▶ **TASK OBJECTIVE**
The stretch wanted below opens at the line containing "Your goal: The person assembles" and closes at the line containing "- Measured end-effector". Please return it exactly, with no other lines.

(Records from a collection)
++++++++++

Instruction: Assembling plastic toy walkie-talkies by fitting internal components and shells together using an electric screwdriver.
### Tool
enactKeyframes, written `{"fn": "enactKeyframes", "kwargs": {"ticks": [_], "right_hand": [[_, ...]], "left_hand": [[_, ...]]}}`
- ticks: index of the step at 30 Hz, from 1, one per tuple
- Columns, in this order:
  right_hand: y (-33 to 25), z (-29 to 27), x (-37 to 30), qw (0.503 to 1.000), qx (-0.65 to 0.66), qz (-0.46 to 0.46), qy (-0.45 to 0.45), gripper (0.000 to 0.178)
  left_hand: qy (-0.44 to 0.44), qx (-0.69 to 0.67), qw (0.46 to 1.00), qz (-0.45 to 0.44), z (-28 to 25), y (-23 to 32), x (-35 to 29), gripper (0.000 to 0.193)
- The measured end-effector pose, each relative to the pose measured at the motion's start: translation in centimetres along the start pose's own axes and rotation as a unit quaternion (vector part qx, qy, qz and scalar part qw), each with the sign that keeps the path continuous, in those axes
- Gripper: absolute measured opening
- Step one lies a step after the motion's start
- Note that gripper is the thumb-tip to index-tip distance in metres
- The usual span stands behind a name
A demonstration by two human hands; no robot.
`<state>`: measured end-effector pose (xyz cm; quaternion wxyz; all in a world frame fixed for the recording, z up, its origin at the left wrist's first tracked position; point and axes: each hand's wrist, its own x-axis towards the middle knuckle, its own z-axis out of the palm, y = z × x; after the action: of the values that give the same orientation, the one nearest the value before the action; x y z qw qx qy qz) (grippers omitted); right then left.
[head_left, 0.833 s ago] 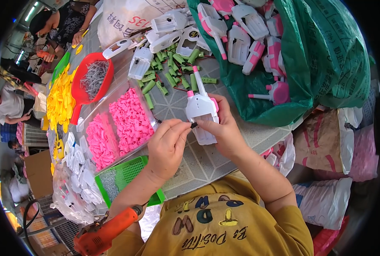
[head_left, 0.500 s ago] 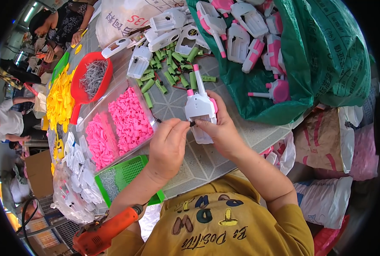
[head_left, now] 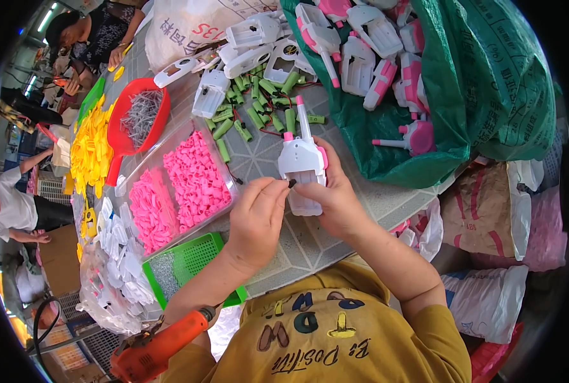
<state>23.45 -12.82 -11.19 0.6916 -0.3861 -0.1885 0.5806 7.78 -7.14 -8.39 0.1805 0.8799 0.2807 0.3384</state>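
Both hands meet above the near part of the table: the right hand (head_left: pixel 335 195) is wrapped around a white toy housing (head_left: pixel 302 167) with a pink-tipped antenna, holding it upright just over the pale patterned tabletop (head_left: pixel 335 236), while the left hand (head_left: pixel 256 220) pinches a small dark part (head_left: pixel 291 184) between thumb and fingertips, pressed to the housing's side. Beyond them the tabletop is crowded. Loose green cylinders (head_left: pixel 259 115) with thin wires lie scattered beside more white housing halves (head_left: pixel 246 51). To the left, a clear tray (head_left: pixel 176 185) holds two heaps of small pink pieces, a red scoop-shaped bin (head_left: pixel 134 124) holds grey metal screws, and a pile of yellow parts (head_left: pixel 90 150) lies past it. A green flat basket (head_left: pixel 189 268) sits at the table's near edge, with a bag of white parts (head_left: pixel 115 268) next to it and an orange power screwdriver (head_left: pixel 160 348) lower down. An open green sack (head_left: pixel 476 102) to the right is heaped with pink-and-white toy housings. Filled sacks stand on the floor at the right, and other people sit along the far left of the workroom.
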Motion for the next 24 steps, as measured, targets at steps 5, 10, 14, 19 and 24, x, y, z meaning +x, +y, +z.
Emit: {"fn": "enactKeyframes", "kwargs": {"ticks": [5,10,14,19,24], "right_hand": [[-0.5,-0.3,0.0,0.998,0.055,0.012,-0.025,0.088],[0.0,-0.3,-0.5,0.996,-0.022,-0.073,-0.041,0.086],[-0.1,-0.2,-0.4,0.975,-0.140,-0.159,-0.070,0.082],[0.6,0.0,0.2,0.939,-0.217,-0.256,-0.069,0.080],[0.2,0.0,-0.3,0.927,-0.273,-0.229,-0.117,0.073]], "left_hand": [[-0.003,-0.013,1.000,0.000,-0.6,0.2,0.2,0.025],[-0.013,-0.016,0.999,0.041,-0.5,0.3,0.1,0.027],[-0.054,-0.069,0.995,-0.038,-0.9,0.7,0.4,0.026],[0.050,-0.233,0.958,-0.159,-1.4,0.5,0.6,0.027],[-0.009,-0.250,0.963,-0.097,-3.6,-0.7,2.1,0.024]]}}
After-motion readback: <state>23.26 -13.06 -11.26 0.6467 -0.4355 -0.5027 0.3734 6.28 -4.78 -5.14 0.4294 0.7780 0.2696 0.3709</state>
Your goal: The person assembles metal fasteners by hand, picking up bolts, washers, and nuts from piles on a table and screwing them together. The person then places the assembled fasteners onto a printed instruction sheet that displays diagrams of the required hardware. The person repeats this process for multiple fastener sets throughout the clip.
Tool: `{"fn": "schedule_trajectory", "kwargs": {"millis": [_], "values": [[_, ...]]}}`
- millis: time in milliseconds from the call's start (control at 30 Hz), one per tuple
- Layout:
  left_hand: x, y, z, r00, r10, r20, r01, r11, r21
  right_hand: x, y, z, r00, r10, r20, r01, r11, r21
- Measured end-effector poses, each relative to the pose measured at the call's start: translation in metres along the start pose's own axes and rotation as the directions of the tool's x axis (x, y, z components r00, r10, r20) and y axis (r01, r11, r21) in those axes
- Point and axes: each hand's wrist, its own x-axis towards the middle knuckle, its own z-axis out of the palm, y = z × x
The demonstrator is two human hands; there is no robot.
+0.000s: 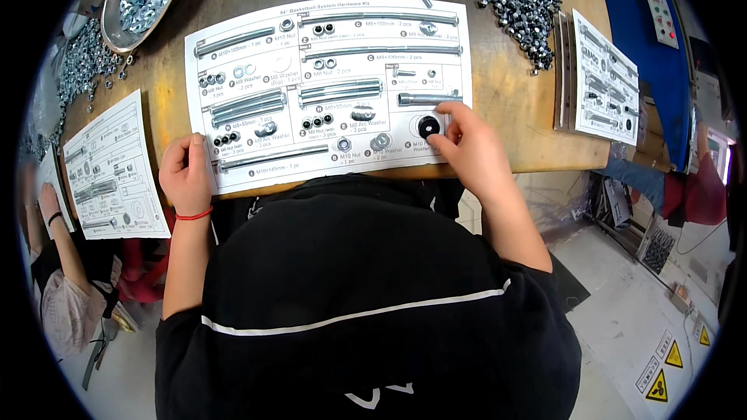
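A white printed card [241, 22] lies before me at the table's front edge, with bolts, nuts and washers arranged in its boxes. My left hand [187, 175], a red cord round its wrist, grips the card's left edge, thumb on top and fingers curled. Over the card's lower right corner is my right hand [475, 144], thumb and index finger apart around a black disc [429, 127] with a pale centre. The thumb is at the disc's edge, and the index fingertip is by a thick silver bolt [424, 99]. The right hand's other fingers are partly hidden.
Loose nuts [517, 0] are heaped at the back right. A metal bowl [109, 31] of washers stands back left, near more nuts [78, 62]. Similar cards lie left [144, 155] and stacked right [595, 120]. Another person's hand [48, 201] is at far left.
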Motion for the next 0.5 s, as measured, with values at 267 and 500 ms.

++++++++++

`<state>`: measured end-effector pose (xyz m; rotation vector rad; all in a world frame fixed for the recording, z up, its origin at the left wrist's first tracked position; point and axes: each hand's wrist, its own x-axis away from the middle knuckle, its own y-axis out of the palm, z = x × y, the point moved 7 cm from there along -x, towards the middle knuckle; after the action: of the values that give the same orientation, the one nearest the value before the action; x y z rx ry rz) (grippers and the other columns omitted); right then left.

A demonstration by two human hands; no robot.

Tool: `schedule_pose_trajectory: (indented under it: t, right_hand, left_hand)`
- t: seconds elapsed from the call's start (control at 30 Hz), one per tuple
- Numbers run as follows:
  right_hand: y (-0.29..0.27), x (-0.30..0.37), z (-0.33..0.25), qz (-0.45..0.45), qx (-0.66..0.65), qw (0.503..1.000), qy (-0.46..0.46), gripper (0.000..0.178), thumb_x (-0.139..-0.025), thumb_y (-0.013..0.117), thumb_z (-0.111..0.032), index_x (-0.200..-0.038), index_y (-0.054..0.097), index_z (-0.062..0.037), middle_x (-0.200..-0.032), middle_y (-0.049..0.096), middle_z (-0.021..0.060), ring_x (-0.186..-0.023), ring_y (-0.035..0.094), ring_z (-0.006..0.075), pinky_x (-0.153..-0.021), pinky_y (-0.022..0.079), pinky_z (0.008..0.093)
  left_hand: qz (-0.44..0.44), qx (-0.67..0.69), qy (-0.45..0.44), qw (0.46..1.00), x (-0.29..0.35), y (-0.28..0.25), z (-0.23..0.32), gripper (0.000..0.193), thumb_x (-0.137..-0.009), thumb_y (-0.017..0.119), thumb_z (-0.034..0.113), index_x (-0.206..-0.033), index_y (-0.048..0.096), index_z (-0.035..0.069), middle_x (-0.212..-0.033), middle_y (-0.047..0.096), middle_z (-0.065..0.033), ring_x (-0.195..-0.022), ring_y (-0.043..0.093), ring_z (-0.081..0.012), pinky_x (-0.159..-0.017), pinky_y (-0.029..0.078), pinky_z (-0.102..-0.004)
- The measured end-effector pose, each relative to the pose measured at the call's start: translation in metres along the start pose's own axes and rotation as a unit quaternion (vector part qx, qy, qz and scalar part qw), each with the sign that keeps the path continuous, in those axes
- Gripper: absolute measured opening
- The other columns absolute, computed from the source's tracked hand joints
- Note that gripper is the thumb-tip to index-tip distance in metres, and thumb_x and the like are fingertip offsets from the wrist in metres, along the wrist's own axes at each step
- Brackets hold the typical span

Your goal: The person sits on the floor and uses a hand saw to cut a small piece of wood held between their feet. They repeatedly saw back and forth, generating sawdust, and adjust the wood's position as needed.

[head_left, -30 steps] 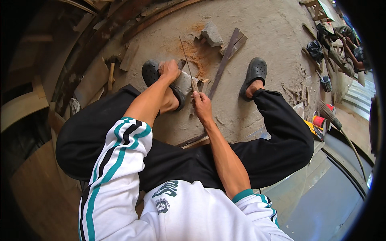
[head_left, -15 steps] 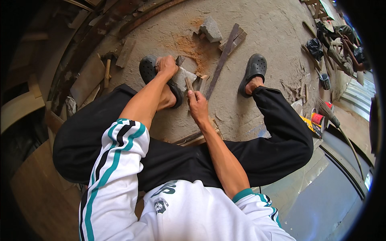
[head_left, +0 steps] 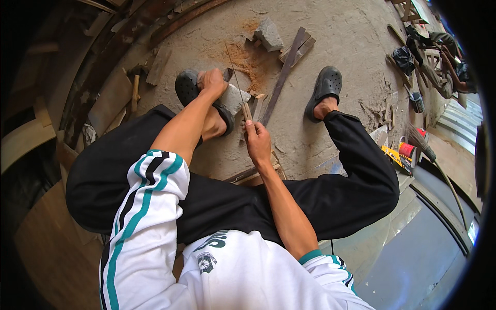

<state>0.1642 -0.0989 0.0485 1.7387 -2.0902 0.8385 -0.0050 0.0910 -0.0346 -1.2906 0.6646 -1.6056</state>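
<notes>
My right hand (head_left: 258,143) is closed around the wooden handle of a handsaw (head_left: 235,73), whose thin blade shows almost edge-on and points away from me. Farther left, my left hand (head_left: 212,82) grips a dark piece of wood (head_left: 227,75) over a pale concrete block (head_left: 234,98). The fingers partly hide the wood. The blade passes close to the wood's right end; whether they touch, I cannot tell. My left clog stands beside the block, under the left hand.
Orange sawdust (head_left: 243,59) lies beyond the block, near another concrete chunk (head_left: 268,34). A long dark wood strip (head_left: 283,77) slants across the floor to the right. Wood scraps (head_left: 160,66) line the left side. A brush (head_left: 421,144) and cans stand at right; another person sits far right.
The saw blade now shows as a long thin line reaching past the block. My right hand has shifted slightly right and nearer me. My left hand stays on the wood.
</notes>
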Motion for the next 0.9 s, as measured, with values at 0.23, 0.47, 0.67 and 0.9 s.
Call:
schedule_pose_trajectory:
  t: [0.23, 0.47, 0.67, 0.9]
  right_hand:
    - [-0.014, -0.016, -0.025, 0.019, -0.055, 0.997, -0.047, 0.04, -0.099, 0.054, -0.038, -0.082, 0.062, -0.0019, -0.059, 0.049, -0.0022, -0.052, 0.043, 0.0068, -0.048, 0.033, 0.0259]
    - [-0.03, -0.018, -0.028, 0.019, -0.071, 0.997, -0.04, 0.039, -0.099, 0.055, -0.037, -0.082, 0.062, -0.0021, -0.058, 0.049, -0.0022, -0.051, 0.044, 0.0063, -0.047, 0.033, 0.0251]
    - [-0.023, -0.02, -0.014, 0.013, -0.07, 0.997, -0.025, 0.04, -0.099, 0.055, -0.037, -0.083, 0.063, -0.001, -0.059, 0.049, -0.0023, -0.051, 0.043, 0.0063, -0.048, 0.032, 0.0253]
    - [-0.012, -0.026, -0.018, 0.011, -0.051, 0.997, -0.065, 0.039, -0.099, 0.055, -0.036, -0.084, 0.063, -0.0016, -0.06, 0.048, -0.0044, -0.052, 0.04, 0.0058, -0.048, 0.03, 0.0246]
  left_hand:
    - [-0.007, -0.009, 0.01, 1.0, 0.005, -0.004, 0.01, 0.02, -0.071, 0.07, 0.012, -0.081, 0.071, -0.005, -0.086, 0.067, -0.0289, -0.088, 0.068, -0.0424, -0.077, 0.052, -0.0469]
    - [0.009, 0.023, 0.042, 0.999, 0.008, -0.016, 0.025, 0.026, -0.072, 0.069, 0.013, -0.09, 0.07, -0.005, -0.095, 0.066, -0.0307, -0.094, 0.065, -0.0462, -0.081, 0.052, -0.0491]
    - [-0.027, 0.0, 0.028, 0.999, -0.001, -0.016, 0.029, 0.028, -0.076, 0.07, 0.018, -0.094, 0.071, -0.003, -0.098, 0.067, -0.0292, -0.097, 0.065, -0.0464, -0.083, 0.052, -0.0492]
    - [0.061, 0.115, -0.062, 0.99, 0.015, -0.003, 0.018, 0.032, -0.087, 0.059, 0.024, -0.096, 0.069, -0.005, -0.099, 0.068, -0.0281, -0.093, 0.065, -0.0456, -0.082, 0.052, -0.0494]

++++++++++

▶ **RESPONSE FOR THIS EXERCISE**
Your goal: The person assembles metal fasteners by hand, picking up bolts, washers, and nuts from piles on a table and screwing them together. The person then places the assembled fasteners onto a printed instruction sheet that displays diagrams of the required hardware. The person repeats this process for multiple fastener sets throughout the clip.
Tool: `{"fn": "schedule_trajectory", "kwargs": {"millis": [_], "values": [[_, ...]]}}`
- millis: time in milliseconds from the call's start (control at 30 Hz), one per tuple
- Layout:
  left_hand: x, y, z, r00, r10, r20, r01, r11, r21
  right_hand: x, y, z, r00, r10, r20, r01, r11, r21
- Measured end-effector poses, each relative to the pose measured at the call's start: translation in metres along the start pose's own axes and rotation as the directions of the tool's x axis (x, y, z components r00, r10, r20) and y axis (r01, r11, r21) in those axes

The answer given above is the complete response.